La belleza y la vocación
Fue un 1 de septiembre, el día en que todos los colegios renacen. A los docentes jóvenes les pasa como a los futbolistas malos, cada año trabajan en un sitio diferente. Allí estaba yo con media hora de antelación, no por quedar bien, sino para echarle un vistazo a mi nuevo lugar de trabajo con tranquilidad, antes de que decenas de personas con forzadas sonrisas intenten causarte una buena primera impresión. Paseé por los desiertos pasillos de aquel pequeño instituto, disfrutando de un silencio que casi nunca existiría. Entré en alguna modesta aula y salí un rato al patio. Nada a destacar, un colegio construido rápido y por ende mal, como casi todos.

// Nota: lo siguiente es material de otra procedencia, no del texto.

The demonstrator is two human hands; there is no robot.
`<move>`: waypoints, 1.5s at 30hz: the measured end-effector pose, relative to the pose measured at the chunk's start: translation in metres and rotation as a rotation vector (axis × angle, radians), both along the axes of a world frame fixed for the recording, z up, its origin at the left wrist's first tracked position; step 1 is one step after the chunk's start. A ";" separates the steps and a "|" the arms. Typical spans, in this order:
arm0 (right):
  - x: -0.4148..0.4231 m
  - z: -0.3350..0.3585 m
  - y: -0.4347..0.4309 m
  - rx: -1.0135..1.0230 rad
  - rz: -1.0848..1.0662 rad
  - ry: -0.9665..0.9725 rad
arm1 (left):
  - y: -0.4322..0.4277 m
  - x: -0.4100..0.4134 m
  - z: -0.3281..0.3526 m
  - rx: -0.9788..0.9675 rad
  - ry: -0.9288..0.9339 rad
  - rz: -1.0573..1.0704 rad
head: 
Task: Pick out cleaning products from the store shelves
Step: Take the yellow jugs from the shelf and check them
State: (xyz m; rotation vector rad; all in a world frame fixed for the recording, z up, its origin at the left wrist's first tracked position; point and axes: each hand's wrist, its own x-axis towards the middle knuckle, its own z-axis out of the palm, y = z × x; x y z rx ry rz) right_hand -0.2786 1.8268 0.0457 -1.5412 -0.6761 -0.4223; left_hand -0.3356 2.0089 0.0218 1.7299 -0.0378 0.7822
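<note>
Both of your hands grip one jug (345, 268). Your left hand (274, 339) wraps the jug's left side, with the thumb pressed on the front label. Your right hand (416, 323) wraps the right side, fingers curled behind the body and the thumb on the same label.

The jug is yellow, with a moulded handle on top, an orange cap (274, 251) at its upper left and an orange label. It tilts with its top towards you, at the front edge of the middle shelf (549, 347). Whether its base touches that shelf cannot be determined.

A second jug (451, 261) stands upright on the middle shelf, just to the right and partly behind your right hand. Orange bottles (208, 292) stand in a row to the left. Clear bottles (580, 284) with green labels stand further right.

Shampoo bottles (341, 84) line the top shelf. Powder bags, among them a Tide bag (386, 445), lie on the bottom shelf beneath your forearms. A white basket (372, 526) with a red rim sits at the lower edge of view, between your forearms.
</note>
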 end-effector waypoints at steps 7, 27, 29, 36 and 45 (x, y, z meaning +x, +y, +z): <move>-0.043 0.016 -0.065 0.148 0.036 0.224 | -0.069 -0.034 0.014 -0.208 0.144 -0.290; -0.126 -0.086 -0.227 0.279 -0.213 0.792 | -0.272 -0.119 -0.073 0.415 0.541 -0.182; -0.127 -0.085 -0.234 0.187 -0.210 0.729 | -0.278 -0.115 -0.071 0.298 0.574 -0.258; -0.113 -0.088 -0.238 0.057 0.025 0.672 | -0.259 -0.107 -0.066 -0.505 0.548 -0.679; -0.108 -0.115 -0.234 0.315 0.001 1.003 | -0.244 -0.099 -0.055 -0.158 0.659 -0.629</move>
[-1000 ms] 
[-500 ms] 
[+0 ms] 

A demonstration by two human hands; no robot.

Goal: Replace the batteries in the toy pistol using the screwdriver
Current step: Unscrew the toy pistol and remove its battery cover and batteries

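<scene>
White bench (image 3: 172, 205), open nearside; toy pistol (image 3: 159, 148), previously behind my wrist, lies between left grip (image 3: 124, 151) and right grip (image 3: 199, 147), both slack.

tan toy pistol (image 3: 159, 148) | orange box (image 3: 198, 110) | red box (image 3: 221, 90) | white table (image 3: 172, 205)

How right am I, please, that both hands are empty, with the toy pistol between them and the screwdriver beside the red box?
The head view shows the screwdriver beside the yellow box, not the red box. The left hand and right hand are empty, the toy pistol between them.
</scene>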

Al llegar a la sala de profesores me encontré con una bronceada espalda escuétamente cubierta por un vestido azul eléctrico, cuya única marca no era el rastro blanco del bikini sino una sugerente mancha de nacimiento que se perdía en el bendito sur. Al presentarme pude comprobar que la fachada era aún más exuberante que la trasera. Con una sonrisa de anuncio, enmarcada por unos labios a lo Jolie pintados de rojo, me dijo que se llamaba Virginia, que era malagueña y que encaraba su segundo curso en el centro. Una beldad.
Mientras volvíamos a Córdoba, en el coche, le comenté a mi compañero Ignacio, a quien ya conocía de otras batallas:
— Joder, Ignacio, no veas la compi que tenemos...Virginia, creo que se llamaba — le dije intentando hacerle creer que no recordaba bien su nombre.
— ¿Qué ocurre?
— Coño, que está buenísima.
— Acaba de llegar de vacaciones. Espera a que vengan los niños.
— ¿A qué te refieres?
— Ya lo verás
Aunque me quedé con algo de intriga, no le di demasiada importancia al comentario de Ignacio, quien repetía centro aquel curso y en el anterior coincidió con Virginia. Los niños llegaron diez días después. Eran bastante brutos por lo general, más interesados en irse de montería, en las que se ganaban algunos durillos acarreando, que en estudiar. Pero no eran chicos malos. No tardé en entender a Ignacio. Virginia inició una metamorfosis en la que su atractivo quedó a la altura de la cucaracha de Kafka. A saber. Perdió instantáneamente su moreno, le salieron ojeras, apareció una pequeña chepa que desfiguró su espalda y absorbía su busto, juraría que hasta perdía pelo. De su brillante sonrisa ni rastro. Cuando abría la boca sólo aparecían sapos y culebras dedicados a tal alumno de 1ºB o de 3ºA o era para añorar a su lejana patria chica —¡qué coño hago yo aquí en este puto pueblo perdido del mundo!, era su frase preferida—. Se fue convirtiendo en un espectro a medida que pasaban las semanas, una sonámbula pasillera. Cuando llegó de nuevo el calor y se vio obligada a quitarse las oscuras y pesadas ropas en las que se embutió durante el invierno, la mancha de su espalda, que tan sugerente me pareció el día que la conocí, parecía un salivazo de tabaco de los que Clint Eastwood lanzaba en sus westerns.
En la docencia es indispensable la vocación. Si no la traes puesta tienes que encontrarla como sea, o corres el riesgo de convertirte en ánima como le pasaba, y le seguirá pasando, a Virginia. No hay vacaciones que lo arregle.
La última noticia que tuve de Virginia fue que volvió a quedarse sin plaza fija en las oposiciones de ese mismo verano y que Murphy la destinó a un pueblo de Los Pedroches. Casi me alegré de perderla de vista —los chicos tampoco la echaron mucho de menos—, algo que nunca me hubiera imaginado aquel cálido primero de septiembre.